◆ About this task:
The expected answer is every line of the material, reproduced exactly.
──────────────────────────────
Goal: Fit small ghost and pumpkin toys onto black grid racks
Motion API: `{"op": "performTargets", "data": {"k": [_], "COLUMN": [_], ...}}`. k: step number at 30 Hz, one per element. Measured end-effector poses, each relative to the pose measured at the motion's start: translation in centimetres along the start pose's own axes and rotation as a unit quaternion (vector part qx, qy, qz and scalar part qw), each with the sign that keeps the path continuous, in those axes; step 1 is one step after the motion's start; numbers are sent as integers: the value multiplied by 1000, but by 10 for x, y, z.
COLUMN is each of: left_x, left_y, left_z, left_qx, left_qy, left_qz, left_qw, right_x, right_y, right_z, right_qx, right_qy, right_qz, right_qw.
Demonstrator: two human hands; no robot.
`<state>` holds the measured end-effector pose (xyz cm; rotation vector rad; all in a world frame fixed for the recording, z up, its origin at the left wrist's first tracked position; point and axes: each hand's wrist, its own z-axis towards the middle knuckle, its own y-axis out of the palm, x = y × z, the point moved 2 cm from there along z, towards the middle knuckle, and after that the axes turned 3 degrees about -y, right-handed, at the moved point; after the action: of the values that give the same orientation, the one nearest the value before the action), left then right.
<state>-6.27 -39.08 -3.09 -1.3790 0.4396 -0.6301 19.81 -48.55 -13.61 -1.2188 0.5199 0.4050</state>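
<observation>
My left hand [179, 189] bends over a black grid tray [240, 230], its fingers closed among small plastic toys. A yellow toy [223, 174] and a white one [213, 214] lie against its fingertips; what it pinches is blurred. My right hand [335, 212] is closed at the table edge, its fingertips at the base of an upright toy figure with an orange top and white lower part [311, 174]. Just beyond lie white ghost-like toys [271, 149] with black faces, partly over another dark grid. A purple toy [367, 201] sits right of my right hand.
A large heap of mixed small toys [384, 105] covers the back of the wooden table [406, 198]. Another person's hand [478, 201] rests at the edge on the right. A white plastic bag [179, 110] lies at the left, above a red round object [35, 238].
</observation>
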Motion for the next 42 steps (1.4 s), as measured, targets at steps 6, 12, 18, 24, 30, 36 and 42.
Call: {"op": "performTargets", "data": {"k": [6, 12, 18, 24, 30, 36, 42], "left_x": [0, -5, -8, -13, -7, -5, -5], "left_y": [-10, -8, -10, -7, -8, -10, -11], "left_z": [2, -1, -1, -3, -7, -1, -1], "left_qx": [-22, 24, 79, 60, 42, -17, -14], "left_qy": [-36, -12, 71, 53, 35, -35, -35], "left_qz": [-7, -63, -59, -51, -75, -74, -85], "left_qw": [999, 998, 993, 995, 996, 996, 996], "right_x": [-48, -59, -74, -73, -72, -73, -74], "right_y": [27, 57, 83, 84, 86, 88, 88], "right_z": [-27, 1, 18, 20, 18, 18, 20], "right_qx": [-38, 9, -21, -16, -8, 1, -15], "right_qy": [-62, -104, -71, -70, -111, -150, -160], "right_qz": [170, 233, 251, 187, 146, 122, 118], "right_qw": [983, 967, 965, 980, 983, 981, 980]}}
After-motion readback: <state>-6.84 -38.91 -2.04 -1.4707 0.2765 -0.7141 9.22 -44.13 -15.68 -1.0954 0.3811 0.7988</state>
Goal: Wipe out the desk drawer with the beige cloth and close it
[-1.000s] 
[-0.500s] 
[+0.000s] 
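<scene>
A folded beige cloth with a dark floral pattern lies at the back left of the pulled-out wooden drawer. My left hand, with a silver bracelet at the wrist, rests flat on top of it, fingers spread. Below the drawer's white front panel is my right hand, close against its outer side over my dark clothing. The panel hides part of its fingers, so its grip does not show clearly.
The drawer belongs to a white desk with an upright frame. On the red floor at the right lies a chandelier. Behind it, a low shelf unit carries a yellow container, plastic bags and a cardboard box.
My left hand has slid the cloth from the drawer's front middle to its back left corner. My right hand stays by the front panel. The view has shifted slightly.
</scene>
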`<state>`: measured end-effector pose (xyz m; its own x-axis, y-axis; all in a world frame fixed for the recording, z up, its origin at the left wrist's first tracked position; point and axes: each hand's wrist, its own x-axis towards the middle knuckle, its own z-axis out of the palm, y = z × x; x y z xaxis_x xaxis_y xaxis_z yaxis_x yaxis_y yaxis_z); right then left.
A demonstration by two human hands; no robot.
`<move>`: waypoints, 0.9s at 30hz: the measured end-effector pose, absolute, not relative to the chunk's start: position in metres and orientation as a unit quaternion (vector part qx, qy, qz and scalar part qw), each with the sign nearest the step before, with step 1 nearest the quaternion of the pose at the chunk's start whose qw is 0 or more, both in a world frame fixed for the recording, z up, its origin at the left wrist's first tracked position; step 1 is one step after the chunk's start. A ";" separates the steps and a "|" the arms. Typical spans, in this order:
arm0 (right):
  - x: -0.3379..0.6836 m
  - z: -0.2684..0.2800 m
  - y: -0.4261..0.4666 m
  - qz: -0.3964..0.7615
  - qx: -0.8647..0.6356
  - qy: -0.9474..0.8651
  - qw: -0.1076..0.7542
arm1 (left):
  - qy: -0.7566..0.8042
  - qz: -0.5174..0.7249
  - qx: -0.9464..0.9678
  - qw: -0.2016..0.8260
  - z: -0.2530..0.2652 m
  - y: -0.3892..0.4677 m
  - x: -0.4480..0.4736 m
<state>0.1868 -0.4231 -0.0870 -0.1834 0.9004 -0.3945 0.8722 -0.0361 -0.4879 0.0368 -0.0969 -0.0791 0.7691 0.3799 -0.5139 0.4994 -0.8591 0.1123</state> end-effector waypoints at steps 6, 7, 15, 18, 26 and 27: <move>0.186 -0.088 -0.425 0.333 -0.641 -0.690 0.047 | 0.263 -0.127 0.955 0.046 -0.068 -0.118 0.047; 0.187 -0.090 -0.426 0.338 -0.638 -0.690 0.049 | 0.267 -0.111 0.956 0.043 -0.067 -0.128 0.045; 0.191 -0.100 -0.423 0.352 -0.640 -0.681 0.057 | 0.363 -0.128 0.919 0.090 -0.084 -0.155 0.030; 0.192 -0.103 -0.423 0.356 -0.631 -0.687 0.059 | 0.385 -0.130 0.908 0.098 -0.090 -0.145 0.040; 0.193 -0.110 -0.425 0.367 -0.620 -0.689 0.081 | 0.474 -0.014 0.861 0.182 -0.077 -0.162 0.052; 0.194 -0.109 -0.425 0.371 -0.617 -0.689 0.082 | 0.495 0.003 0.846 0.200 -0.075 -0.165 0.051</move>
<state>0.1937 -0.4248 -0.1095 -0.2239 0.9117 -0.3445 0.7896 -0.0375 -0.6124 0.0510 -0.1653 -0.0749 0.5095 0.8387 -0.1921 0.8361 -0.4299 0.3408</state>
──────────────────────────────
◆ Answer for this exercise:
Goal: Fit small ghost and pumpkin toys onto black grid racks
Motion API: `{"op": "performTargets", "data": {"k": [_], "COLUMN": [_], ...}}`. k: step number at 30 Hz, one per element. Measured end-effector poses, each relative to the pose measured at the motion's start: translation in centimetres along the start pose's own axes and rotation as a unit quaternion (vector part qx, qy, qz and scalar part qw), each with the sign that keeps the path continuous, in those axes; step 1 is one step after the motion's start; numbers are sent as integers: the value multiplied by 1000, but by 10 for x, y, z.
COLUMN is each of: left_x, left_y, left_z, left_qx, left_qy, left_qz, left_qw, right_x, right_y, right_z, right_qx, right_qy, right_qz, right_qw.
Demonstrator: two human hands; no robot.
`<state>` holds the measured end-effector pose (xyz cm; rotation vector rad; all in a world frame fixed for the recording, z up, its origin at the left wrist's first tracked position; point and axes: each hand's wrist, its own z-axis towards the middle knuckle, its own y-axis out of the palm, x = y × z, the point moved 2 cm from there along z, towards the middle knuckle, and after that the axes turned 3 degrees about -y, right-handed, at the moved point; after the action: of the values that give the same orientation, the one nearest the value before the action), left then right.
<state>-6.27 -39.08 -3.09 -1.3790 0.4396 -0.6301 19.81 -48.55 -13.61 -1.2188 0.5199 0.4050</state>
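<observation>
My left hand [179, 189] bends over a black grid tray [240, 230], its fingers closed among small plastic toys. A yellow toy [223, 174] and a white one [213, 214] lie against its fingertips; what it pinches is blurred. My right hand [335, 212] is closed at the table edge, its fingertips at the base of an upright toy figure with an orange top and white lower part [311, 174]. Just beyond lie white ghost-like toys [271, 149] with black faces, partly over another dark grid. A purple toy [367, 201] sits right of my right hand.
A large heap of mixed small toys [384, 105] covers the back of the wooden table [406, 198]. Another person's hand [478, 201] rests at the edge on the right. A white plastic bag [179, 110] lies at the left, above a red round object [35, 238].
</observation>
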Motion for the next 42 steps (1.4 s), as measured, targets at steps 6, 12, 18, 24, 30, 36 and 42.
Call: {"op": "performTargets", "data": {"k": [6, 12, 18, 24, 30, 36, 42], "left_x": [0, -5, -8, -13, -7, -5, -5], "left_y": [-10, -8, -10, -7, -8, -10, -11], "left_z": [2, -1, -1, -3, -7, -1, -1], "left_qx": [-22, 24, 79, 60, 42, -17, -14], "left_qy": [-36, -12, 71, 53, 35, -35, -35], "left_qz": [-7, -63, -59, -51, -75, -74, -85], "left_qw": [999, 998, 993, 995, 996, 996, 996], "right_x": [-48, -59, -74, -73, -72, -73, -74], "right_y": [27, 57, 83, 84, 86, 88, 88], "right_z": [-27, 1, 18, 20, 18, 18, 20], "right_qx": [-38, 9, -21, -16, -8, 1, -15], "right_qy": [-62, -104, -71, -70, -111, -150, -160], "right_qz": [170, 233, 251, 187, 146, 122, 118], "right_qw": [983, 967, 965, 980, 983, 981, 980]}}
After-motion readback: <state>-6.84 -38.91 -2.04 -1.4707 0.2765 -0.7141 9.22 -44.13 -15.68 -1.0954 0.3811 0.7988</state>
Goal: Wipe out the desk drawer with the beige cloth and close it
[-1.000s] 
[-0.500s] 
[+0.000s] 
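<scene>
A folded beige cloth with a dark floral pattern lies at the back left of the pulled-out wooden drawer. My left hand, with a silver bracelet at the wrist, rests flat on top of it, fingers spread. Below the drawer's white front panel is my right hand, close against its outer side over my dark clothing. The panel hides part of its fingers, so its grip does not show clearly.
The drawer belongs to a white desk with an upright frame. On the red floor at the right lies a chandelier. Behind it, a low shelf unit carries a yellow container, plastic bags and a cardboard box.
My left hand has slid the cloth from the drawer's front middle to its back left corner. My right hand stays by the front panel. The view has shifted slightly.
</scene>
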`<state>`: measured end-effector pose (xyz m; its own x-axis, y-axis; all in a world frame fixed for the recording, z up, its origin at the left wrist's first tracked position; point and axes: each hand's wrist, its own x-axis towards the middle knuckle, its own z-axis out of the palm, y = z × x; x y z xaxis_x xaxis_y xaxis_z yaxis_x yaxis_y yaxis_z); right then left.
A demonstration by two human hands; no robot.
`<move>`: waypoints, 0.9s at 30hz: the measured end-effector pose, absolute, not relative to the chunk's start: position in metres and orientation as a unit quaternion (vector part qx, qy, qz and scalar part qw), each with the sign nearest the step before, with step 1 nearest the quaternion of the pose at the chunk's start whose qw is 0 or more, both in a world frame fixed for the recording, z up, its origin at the left wrist's first tracked position; step 1 is one step after the chunk's start. A ";" separates the steps and a "|" the arms. Typical spans, in this order:
arm0 (right):
  - x: -0.3379..0.6836 m
  - z: -0.2684..0.2800 m
  - y: -0.4261..0.4666 m
  - qz: -0.3964..0.7615
  - qx: -0.8647..0.6356
  - qy: -0.9474..0.8651
  - qw: -0.1076..0.7542
arm1 (left):
  - qy: -0.7566..0.8042
  - qz: -0.5174..0.7249
  - qx: -0.9464..0.9678
  - qw: -0.2016..0.8260
  - z: -0.2530..0.2652 m
  - y: -0.3892..0.4677 m
  - x: -0.4480..0.4736 m
<state>0.1868 -0.4231 -0.0870 -0.1834 0.9004 -0.3945 0.8722 -0.0361 -0.4879 0.0368 -0.0969 -0.0791 0.7691 0.3799 -0.5139 0.4994 -0.8591 0.1123</state> end-effector waypoints at steps 6, 7, 15, 18, 26 and 27: <move>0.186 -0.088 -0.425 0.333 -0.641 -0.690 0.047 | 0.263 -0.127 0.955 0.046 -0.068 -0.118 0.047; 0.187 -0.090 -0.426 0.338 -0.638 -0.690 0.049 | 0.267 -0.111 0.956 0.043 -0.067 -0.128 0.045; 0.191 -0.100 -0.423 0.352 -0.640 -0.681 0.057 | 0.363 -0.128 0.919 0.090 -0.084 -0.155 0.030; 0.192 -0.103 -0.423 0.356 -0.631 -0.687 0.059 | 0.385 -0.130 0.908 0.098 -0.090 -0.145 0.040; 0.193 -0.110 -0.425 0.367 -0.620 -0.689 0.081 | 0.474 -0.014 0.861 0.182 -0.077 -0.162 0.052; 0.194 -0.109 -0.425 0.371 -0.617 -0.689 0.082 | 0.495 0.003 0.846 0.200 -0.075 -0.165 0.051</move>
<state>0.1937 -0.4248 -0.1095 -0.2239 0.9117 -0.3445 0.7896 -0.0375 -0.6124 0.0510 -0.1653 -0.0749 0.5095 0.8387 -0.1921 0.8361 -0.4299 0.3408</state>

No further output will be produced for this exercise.